## ABOUT THIS TASK
Copy word for word the lines of the records below, beginning at the one with "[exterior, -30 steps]" and finishing at the one with "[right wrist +", ends included, but none of the pictures.

## DATASET ENTRIES
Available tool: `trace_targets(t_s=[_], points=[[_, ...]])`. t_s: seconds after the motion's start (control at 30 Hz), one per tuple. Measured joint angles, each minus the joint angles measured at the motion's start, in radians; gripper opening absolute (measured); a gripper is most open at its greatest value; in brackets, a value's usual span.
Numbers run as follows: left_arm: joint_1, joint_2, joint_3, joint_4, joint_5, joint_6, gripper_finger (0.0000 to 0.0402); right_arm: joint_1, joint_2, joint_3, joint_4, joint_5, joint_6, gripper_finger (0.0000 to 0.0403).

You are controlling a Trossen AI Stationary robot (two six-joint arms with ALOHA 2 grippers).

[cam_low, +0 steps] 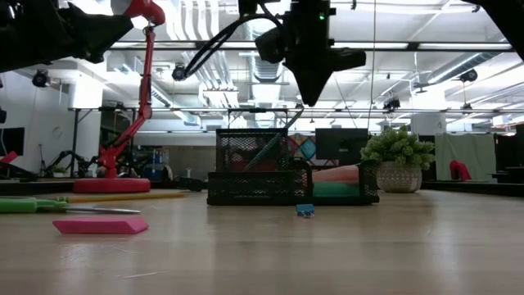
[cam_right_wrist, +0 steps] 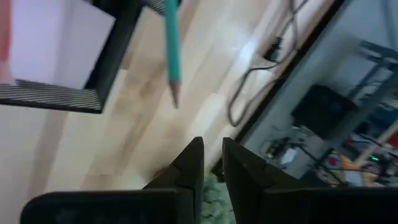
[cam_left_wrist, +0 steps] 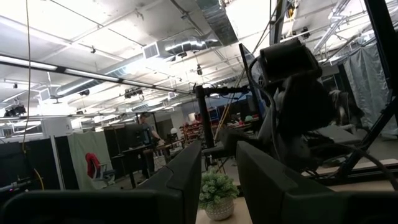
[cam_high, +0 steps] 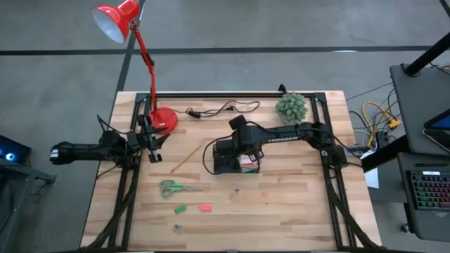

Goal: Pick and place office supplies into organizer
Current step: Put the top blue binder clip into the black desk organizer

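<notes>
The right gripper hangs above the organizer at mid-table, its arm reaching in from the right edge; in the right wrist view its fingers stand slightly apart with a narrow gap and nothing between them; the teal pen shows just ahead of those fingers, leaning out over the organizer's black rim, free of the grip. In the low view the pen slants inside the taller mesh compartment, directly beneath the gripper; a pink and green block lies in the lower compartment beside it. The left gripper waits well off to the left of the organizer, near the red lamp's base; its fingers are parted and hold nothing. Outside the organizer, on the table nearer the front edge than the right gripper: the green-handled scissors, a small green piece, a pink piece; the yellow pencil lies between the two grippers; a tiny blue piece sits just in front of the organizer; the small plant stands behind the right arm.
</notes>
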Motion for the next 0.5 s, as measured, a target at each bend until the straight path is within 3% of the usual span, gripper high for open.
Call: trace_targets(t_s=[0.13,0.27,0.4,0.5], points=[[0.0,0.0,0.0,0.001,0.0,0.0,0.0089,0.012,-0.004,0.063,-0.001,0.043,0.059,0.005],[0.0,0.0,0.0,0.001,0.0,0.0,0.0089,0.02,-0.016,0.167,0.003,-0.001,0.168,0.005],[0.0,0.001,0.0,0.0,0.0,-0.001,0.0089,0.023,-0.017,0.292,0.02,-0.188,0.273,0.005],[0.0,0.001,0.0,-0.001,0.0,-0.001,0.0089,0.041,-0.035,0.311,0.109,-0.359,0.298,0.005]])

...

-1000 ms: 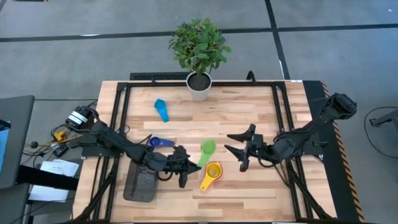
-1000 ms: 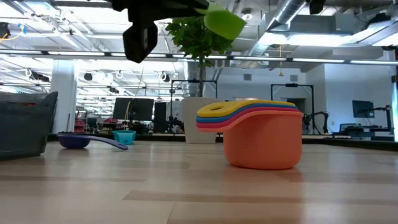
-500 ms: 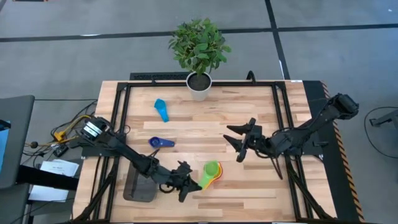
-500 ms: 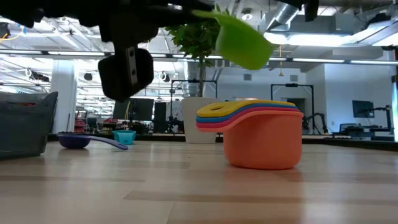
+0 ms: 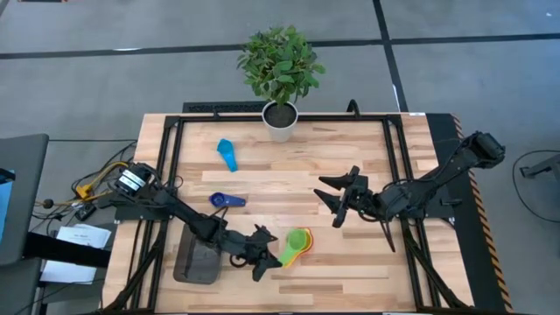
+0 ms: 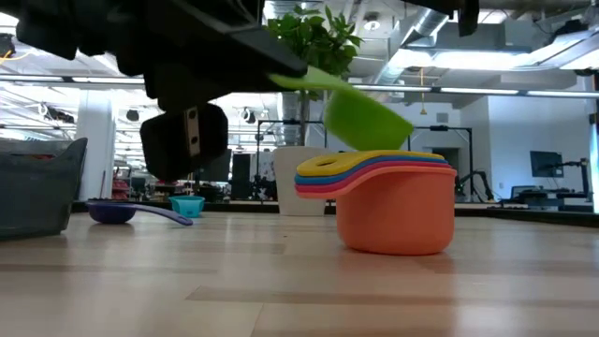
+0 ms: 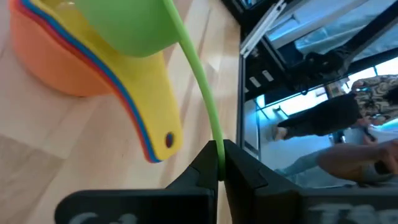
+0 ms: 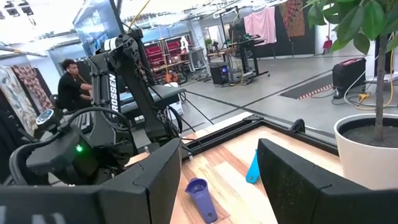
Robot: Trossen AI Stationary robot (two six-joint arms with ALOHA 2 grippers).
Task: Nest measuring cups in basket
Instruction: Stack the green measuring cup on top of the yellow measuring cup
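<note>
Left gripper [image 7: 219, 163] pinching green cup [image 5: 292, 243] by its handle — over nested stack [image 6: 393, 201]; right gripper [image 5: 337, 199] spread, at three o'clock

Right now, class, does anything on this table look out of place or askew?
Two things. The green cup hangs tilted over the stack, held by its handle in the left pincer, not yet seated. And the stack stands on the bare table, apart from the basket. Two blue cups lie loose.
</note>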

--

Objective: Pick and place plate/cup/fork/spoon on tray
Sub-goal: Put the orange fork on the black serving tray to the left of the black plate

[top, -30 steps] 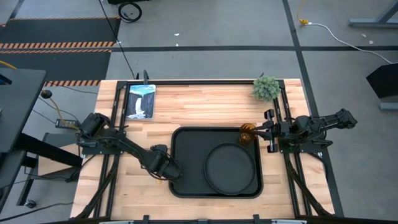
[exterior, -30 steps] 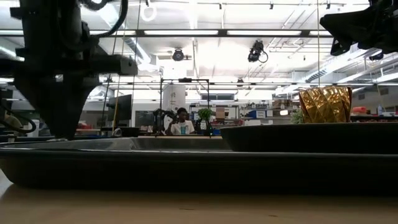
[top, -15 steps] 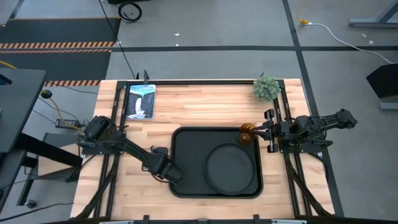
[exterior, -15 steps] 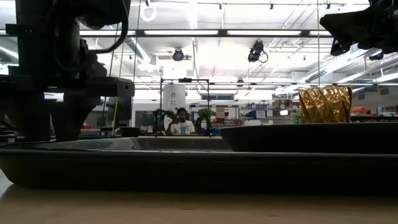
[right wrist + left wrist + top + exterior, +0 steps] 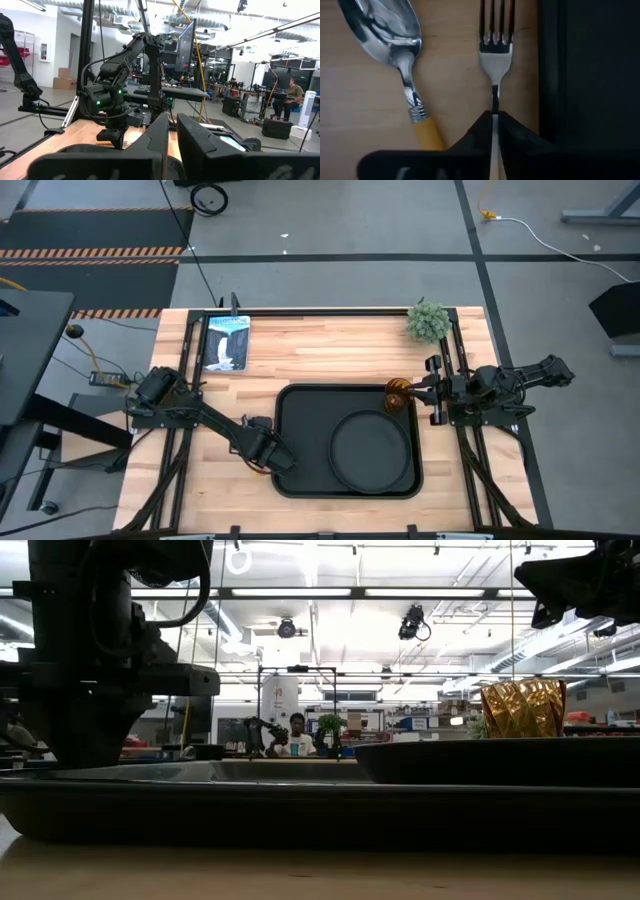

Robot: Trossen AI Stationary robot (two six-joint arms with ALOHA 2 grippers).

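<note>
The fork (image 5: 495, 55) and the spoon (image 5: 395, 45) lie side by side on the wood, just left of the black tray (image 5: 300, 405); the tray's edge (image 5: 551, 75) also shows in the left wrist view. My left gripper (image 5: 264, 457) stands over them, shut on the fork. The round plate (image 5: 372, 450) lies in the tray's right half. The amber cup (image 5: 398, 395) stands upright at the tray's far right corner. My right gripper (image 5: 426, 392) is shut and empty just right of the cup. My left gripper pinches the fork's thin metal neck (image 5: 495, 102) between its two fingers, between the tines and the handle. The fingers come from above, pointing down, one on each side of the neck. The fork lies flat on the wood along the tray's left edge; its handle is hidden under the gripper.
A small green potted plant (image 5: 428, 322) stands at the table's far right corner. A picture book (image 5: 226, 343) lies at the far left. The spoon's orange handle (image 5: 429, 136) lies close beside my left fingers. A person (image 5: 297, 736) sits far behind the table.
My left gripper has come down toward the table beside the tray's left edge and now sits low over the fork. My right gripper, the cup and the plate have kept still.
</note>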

## EXERCISE RESPONSE
[exterior, -30 steps] 
[top, -15 steps] 
[exterior, -15 steps] 
[right wrist + left wrist + top + exterior, +0 steps] 

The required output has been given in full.